Тотальная коммуникация - использование (в обучении глухих) словесного и жестового языков: устная речь, воспринимаемая зрительно и слухозрительно, письменная речь, дактилология, разговорный жестовый язык глухих, калькирующая жестовая речь, пантомима, указательные жесты, мимика и др. Очевидным является применение широчайшего арсенала средств передачи информации.
Целая группа альтернативных средств общения использует пиктограммы или другие изобразительные возможности.
Пиктограммно-идеограммное общение - привлечение определенных коммуникативных стратегий, повышающих возможности восприятия, понимания и продуцирования сообщений и облегчающих информационный обмен между людьми. Очевидным достоинством пиктограмм является их многофункциональность и полисемантичность. С помощью пиктограмм могут передаваться значения как конкретных предметов, так и абстрактных понятий, делая их более понятными с помощью визуализации.
Все более и более популярной в практике специального обучения становится система обмена рисунками (Picture Exchange System). У каждого ребенка, в работе с которым используют эту систему, есть свой словарь-каталог рисунков, соответствующий его речевому развитию. Все картинки отдельные и располагаются в файловой книге (блокнот, папка, тетрадь), как разрезная азбука в кассе букв. Это дает возможность называть слова, составлять из них предложения, сообщать о своих желаниях, учиться делать выбор осознанно.

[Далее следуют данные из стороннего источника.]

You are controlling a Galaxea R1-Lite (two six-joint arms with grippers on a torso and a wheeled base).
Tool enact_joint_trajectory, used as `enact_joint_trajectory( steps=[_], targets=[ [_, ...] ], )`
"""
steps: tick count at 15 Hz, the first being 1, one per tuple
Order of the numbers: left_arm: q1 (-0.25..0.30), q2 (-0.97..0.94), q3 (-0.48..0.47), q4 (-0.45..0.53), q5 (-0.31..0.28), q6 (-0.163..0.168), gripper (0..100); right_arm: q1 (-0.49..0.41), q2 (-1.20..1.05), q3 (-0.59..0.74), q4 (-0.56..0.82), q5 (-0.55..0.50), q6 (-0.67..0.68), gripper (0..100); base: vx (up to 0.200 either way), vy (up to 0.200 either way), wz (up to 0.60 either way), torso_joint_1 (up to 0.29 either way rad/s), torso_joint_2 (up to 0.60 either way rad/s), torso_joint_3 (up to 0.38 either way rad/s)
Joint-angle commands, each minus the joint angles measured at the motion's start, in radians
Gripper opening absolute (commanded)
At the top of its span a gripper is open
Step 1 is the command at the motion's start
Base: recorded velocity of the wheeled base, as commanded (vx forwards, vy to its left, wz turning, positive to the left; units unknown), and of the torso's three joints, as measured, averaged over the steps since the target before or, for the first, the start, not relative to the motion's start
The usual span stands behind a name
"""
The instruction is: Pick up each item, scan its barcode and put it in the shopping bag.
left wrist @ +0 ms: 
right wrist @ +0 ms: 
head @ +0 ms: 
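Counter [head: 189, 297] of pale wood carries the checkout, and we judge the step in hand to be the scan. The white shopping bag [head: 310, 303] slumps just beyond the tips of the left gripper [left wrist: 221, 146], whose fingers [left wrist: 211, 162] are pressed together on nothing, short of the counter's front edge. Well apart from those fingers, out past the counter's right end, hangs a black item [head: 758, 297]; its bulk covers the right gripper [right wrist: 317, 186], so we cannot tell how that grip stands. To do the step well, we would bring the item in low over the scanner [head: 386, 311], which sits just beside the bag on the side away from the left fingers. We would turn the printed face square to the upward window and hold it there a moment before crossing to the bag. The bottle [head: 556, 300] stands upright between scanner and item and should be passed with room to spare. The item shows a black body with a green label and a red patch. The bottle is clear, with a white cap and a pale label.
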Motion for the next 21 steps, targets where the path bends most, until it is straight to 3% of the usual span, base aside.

Фонетическая система речевой коммуникации Кьюд Спш (Cued Speech) была разработана в 1966 году в США Орин Корнет (каждый звук имеет свой код (форма губ, позиция и форма руки); 8 форм ладони для согласных и 4 положения для гласных; речь строится не послогово, а позвучно). В Беларуси есть положительные примеры ее использования как при изучении иностранных языков в школе для слабослышащих, так и при обучении родному языку.
Блиссимволика (или семантография: сотня картинных идеографем и произвольно выбранных символов, которые могут использоваться как самостоятельно, так и в определенных комбинациях) - письменная система, разработанная Ч. Блиссом в 1965 г. Она понятна говорящим на любом языке. Например, символ «вода» с дополнением других элементов может означать дождь, пар, снег, озеро, океан, замораживание, размораживание, поток, водопад и т. п.
Арсенал альтернативных средств коммуникации довольно богатый и позволяет сделать эффективным общение с любым ребенком, имеющим особенности психофизического развития.